Em Portugal, estima-se que anualmente se registem 1.160 mortes causadas por bactérias resistentes e a Direção-Geral da Saúde (DGS) alerta para a importância de utilizar antibióticos apenas quando necessário, para que não se venham a tornar ineficazes.
Artur Paiva, diretor do Programa de Prevenção e Controlo de Infeções e Resistências aos Antimicrobianos (PPCIRA), implementado em 2013, sob a alçada da DGS, explica à Lusa que o principal fator determinante para as bactérias ganharem resistência é a exposição a antibióticos, por conseguirem estabelecer mecanismos adaptativos e registarem mutações. Daí a importância da utilização responsável destes fármacos, para que não se corra o risco de retroceder nos cuidados médicos.
“Este cenário de o antibiótico ser um bem escasso em vias de extinção é uma consciencialização muito significativa e temos de evitar a utilização desnecessária do antibiótico”, realçou, em declarações à agência Lusa, Artur Paiva.
O responsável pelo PPCIRA acentuou os efeitos adversos individuais da utilização abusiva de antibióticos, mas também os efeitos coletivos, ecológicos, que faz com que as bactérias fiquem mais resistentes e “potencialmente criarem o risco de os antibióticos perderem a efetividade para as gerações futuras”.
“Se nada for feito à escala mundial, em 2050 teremos as infeções como a primeira causa de morte”, referiu o especialista em Medicina Interna, que remete para os anos 30 do século passado, quando o fármaco não existia e as infeções eram a segunda causa de morte, estando agora em oitavo ou nono nesse ranking.
Em 2011, Portugal apresentava das mais elevadas taxas de infeção hospitalar e também das mais elevadas taxas de doentes hospitalizados a fazer antibiótico. Com a criação do PPCIRA, esses números “diminuíram significativamente”, através de “estratégias educacionais, produção de normas e até algumas estratégias de mudança comportamental, nomeadamente de programas de apoio à prescrição adequada do antibiótico nos hospitais e melhoria das estratégias que evitam a transmissão”.
“Temos obtido um percurso positivo. Embora a taxa de infeções hospitalares ainda seja alta, temos uma redução franca”, acentuou Artur Paiva.
O diretor do PPCIRA considerou que a consciencialização para os efeitos perniciosos da má utilização de antibióticos é uma responsabilidade não apenas dos médicos prescritores, mas também dos cidadãos, que deve “saber regras básicas”.

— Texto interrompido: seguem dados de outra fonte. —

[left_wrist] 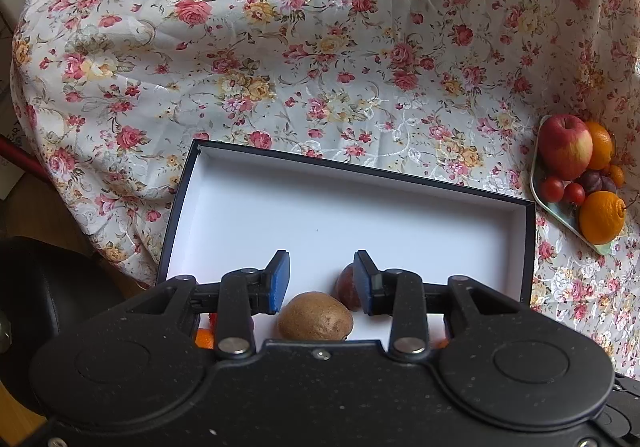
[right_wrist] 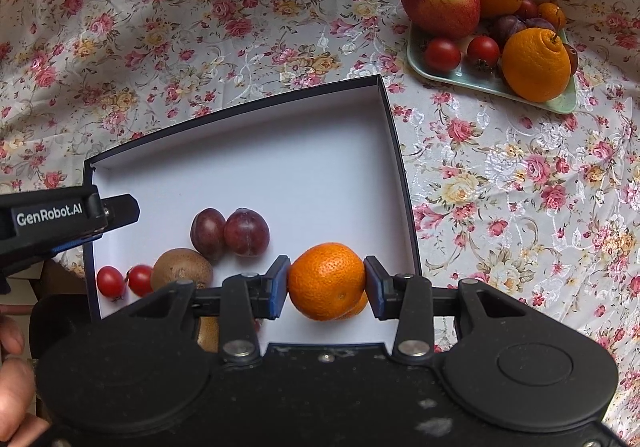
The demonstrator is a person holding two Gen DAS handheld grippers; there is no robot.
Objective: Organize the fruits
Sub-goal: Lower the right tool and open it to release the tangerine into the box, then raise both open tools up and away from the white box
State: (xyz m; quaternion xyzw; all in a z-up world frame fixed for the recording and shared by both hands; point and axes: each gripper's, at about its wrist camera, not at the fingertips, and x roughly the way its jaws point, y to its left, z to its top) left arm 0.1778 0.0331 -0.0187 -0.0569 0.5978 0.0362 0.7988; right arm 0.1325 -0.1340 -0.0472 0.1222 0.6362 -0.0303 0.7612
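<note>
The right gripper [right_wrist: 326, 283] clamps a small orange mandarin [right_wrist: 326, 279] between its blue pads, just inside the near right corner of the dark-rimmed, white-lined cardboard box [right_wrist: 394, 151]. The left gripper [left_wrist: 322, 281] hangs partly open above the brown kiwi [left_wrist: 315, 317], gripping nothing. The box's far half lies bare, with free room up to its far wall.

Only the right wrist view shows the box's near row: two red cherry tomatoes [right_wrist: 124, 281] by the left wall and two purple plums [right_wrist: 230, 231] touching each other just beyond the kiwi. Both views show the pale green tray [right_wrist: 480, 81] of apple, oranges, tomatoes and plums, well apart on the floral tablecloth [right_wrist: 520, 187].
</note>
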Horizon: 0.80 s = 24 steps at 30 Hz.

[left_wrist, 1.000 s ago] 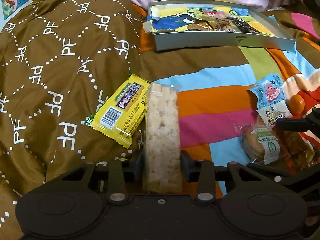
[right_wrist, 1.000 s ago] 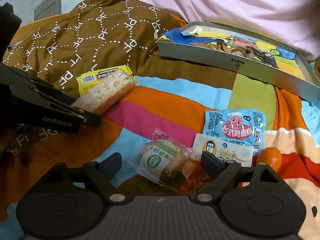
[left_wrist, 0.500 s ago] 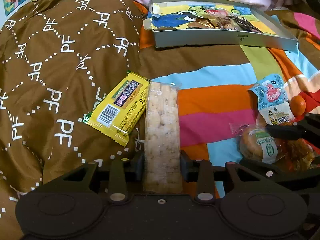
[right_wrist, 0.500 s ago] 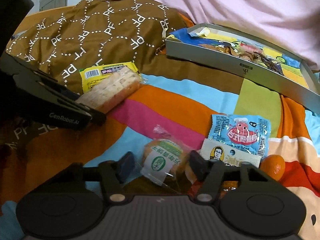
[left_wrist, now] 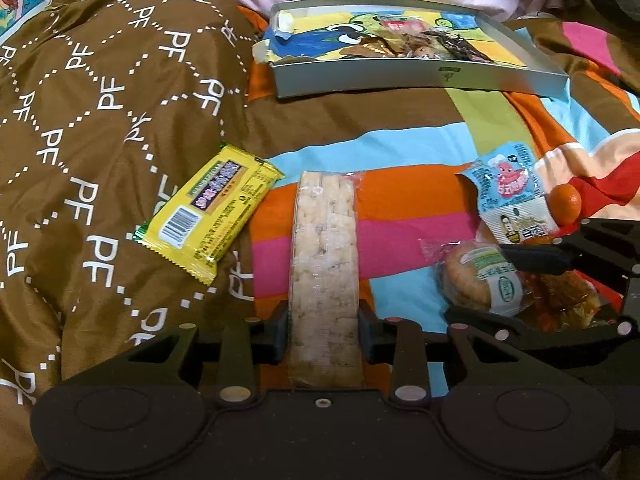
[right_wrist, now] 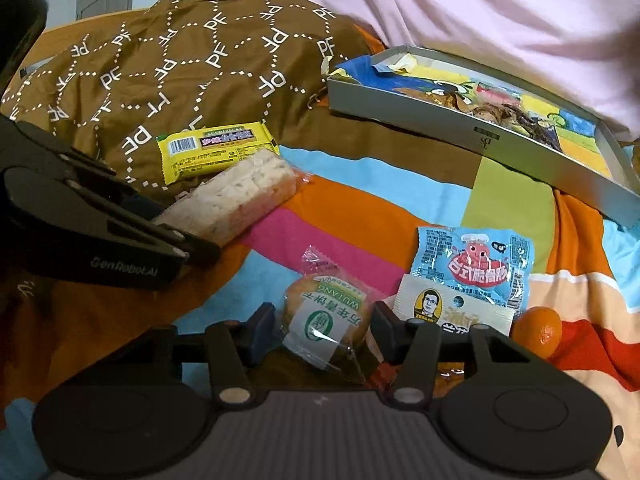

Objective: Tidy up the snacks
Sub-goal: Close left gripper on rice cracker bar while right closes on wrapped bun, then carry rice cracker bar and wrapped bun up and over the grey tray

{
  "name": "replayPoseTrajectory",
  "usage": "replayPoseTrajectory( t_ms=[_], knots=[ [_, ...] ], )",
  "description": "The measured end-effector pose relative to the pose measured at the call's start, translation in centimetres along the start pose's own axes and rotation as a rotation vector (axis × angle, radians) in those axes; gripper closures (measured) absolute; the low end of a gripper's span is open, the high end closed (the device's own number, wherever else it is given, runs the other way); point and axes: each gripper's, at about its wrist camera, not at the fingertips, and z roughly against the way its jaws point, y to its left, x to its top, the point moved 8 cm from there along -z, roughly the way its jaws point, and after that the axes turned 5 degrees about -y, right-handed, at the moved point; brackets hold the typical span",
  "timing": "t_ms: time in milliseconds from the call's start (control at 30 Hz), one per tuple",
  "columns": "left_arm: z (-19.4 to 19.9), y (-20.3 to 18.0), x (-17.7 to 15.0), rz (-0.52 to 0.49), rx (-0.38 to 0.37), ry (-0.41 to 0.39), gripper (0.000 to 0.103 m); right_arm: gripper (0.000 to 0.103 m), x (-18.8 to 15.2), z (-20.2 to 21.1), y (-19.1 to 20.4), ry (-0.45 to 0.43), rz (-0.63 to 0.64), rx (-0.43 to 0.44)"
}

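Observation:
My left gripper [left_wrist: 323, 332] is shut on a long clear-wrapped rice cracker bar [left_wrist: 324, 264], which also shows in the right wrist view [right_wrist: 236, 200], lifted off the yellow snack packet [left_wrist: 212, 212]. My right gripper [right_wrist: 324, 330] is shut on a round wrapped cake with a green and white label [right_wrist: 326, 318], also visible in the left wrist view [left_wrist: 480, 280]. A grey shallow box [left_wrist: 420, 76] holding several snacks lies at the back on the bed.
A blue octopus packet [right_wrist: 474, 268], a white packet with a man's face [right_wrist: 448, 304] and a small orange [right_wrist: 538, 330] lie right of my right gripper. A brown PF-patterned quilt [left_wrist: 80, 120] bulges on the left. The striped sheet [left_wrist: 400, 240] spreads between.
My right gripper has closed from open onto the round wrapped cake. My left gripper has carried the cracker bar to the right, away from the yellow packet.

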Motion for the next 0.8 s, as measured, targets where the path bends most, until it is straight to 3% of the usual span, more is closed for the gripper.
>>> replayPoseTrajectory(
  t_ms=[433, 800],
  knots=[
    [1.1, -0.6, 1.7, -0.011, 0.017, -0.066, 0.068, 0.048, 1.1, 1.6, 0.7, -0.105, 0.183, -0.105],
    [1.8, -1.8, 3.7, -0.076, 0.069, -0.109, 0.069, 0.047, 2.4, 3.0, -1.0, -0.165, 0.157, -0.17]
  ],
)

Além de estarem cientes de que só podem ser tomados com receita médica e a automedicação ser um erro, os cidadãos devem também saber que não devem guardar antibióticos em casa. As sobras devem ser entregues na farmácia e não deitadas na sanita ou no lixo doméstico, “porque irão ser lançados no ambiente e produzir o efeito de resistência”, vincou Artur Paiva.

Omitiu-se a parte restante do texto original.